Hey go look over there.
Really.
Seriously.
SPOILERS.
More spoilers.
Spoilers.
Cuidado!
Spoilers.
Spoilers.
Donde esta su pantalones?
Spoilers.
Spoilers.
Spoilers.
I'm only going to give you some spoilers because part of the wonder of these mods is that they are a great unknown. I'm not going to take that away from you. Trust me. You'll thank me for it later. I played AOs from Greg Marks (Taming of Elisande), Alan Patrick (Window to the Past), and Travis Woodall (Space Between the Spaces). They are all wonderful. Don't ask me which one of them I love best.
Greg's was great for it's old-school feel and many, many, many branching plotlines. In four hours, we explored maybe a quarter of what he had to show us. If I ever get the great privilege of playing it again, I bet I'll see some completely different things. And in the middle of all this crisis, you're fighting a metabattle for the soul of someone who's going to be Important in Faerun. In a sense that's the real adventure.
Alan's had absolutely incredible atmosphere. It was the D&D equivalent of the creepy terrifying atmosphere of the first Alien movie when they know something else is running around the Nostromo (their ship) and they don't know what it is and they're trapped in there with it. I'm a horror junkie and I love stories with terrible consequences and Alan was right there in my sweet spot for these things. Plus, the ramifications for what happens in his AO are tremendous. I can't wait - and I dread - what comes next in that storyline.
Travis' mod goes to a place where we (as an organized play community) haven't ever been. So you get to explore this cool new place with a great mission, and you get to interact with some of the best NPCs I've seen in D&DAL. (Shout out to Hum the mindflayer, he'd fit in well in this mod.) Travis is also a #@$&!ing hilarious DM, and his voices and jokes just make the experience. (Buy him a beer while you're playing. Trust me on this one.) In the end, you make the biggest possible difference to someone that you have known for a long time.
The stories were great.
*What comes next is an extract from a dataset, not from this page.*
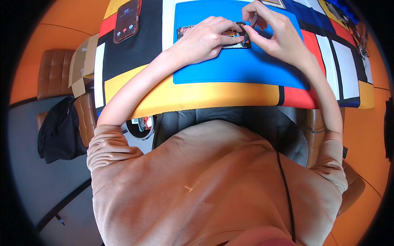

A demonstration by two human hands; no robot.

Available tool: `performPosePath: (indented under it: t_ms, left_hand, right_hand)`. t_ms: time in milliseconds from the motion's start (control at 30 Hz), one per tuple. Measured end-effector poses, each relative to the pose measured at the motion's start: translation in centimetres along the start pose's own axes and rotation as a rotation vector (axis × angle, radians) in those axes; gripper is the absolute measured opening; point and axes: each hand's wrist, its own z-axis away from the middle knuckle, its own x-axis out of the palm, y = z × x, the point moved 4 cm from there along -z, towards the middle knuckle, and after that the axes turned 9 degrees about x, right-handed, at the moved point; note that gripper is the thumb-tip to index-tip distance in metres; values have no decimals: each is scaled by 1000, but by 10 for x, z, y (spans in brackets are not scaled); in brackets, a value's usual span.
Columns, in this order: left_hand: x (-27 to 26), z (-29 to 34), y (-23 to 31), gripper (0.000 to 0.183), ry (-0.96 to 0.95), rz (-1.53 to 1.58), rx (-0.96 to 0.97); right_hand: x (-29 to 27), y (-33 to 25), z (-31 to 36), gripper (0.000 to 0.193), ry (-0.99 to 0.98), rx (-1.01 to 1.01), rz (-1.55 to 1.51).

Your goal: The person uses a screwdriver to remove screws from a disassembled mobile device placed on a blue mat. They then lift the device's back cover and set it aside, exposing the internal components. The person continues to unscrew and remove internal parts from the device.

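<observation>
A phone with its inside laid bare (232, 35) lies crosswise on a blue mat (230, 70). My left hand (203, 39) rests over its middle and holds it against the mat, with thumb and forefinger stretched toward its right end and much of the phone hidden beneath. Between the fingers of my right hand (283, 40) is a slim dark tool (254, 19), slanting down to the phone's right end. Its tip is close to the frame there; I cannot make out whether it touches, or the tool's exact kind.
Another phone (127, 21), its screen lit, lies at the table's far left. A second device (274, 3) shows at the back edge, and cables (361, 39) lie at the far right. Left of the table are an open cardboard box (82, 61) and brown chairs (55, 69). A round bin (141, 127) stands below the front edge.
</observation>
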Motion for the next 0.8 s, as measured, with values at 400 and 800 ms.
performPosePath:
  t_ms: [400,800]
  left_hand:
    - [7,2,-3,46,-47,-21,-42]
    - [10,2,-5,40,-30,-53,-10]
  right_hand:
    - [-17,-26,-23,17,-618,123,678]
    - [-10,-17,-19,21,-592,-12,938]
You get into kind of a rhythm with DDAL mods where you know about how many fights there have to be to get the XP you need. No such thing here. Since ONLY the author is running them, he (sadly, no ladies writing AOs yet) can adjust and adapt on the fly because he knows the module and it's backstory and can tell the story in multiple ways.
The difficulty was appropriate. As in "scary, but not a TPK". Definitely challenging. You know why? Because the DM in question is an adroit enough DM and designer to understand that our party was a bunch of highly technically proficient 13th-16th level characters played by people who'd been in organized play for a decade, and playing D&D for multiple decades. There are few modules that stand up to Valor Bard (archer) 16, Light cleric (pew pew) 16, lore bard (ALL the spells) 13, dragon sorcerer (ka-ZAP!) 13, lore bard (also ALL the spells) 14, and cleric (why yes I'm the tank), 14 and so on. We're tough to challenge. But, these guys knew how to challenge us in fun ways. The awesome thing is, if we'd been playing 3rd level characters, it would have been the same - really tough, and really fun. This was not these guys first rodeo - they know what they're doing. So in that sense it was like the difficulty in a well run game (organized play or home game) from any other edition - the difficulty was perfect.
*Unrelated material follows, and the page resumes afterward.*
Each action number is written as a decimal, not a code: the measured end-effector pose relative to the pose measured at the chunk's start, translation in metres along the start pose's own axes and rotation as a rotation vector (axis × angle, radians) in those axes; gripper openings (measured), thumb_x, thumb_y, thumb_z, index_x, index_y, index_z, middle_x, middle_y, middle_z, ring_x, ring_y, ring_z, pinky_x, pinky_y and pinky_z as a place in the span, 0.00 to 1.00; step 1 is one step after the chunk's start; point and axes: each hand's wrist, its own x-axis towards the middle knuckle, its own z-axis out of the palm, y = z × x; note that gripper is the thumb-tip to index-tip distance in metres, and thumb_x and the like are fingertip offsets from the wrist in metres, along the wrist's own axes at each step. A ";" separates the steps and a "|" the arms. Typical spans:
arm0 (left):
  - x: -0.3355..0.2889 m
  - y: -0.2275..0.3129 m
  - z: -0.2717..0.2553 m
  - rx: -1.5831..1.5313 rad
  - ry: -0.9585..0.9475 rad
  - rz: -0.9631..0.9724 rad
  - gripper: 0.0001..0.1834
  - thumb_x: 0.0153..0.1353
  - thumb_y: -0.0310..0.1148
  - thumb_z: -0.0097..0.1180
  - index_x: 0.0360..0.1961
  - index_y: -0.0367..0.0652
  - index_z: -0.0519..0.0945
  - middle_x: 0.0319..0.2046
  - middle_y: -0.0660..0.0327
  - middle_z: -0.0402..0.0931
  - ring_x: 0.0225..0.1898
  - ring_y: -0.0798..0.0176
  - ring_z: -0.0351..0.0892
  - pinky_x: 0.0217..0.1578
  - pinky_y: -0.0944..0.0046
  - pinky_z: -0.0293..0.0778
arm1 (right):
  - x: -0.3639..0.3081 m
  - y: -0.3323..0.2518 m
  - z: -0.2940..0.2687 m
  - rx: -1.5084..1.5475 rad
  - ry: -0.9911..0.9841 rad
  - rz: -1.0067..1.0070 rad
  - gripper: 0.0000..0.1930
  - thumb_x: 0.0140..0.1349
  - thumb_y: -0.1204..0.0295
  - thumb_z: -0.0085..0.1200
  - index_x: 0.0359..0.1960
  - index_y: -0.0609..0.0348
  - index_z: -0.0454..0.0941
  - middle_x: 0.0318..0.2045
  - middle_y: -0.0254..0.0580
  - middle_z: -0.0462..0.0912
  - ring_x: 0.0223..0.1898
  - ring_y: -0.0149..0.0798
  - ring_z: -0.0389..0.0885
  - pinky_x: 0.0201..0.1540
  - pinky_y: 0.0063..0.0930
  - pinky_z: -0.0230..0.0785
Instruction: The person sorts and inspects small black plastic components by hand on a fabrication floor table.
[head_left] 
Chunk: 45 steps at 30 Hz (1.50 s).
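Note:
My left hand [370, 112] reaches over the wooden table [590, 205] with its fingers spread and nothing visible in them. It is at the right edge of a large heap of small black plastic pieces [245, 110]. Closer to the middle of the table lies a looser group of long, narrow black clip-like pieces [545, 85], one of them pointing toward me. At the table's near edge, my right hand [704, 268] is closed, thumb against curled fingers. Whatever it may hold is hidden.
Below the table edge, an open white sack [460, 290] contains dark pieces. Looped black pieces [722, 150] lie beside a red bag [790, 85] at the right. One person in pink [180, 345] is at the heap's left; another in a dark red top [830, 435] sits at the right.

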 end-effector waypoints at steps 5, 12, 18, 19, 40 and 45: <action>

There were cool items and story rewards. I have a character who has a disfiguring disease - and is now a Zor in Mulmaster living high on Thayan largess and worried about his disease, his future, and his new allies. I have a character with a really amazing sentient shield that's going to call her out and twist away from her (decreasing her armor class btw) if she ever backs down from a fight. I have a character that is now professional colleagues with an awakened butterfly who is going to be taking bard levels if Madame Flutterbee can avoid being hugged to death by the creepiest little girl ever known.
Modules ran the full 4 hours. These guys have great stories to tell and I bet they could run them for eight hours if they chose.
They are, hands down, some of the best organized play modules I've ever played. Certainly the best in D&DAL. There are a few old Living Force and Living Death and Witchhunter modules that are in that league, but they're very few and far between.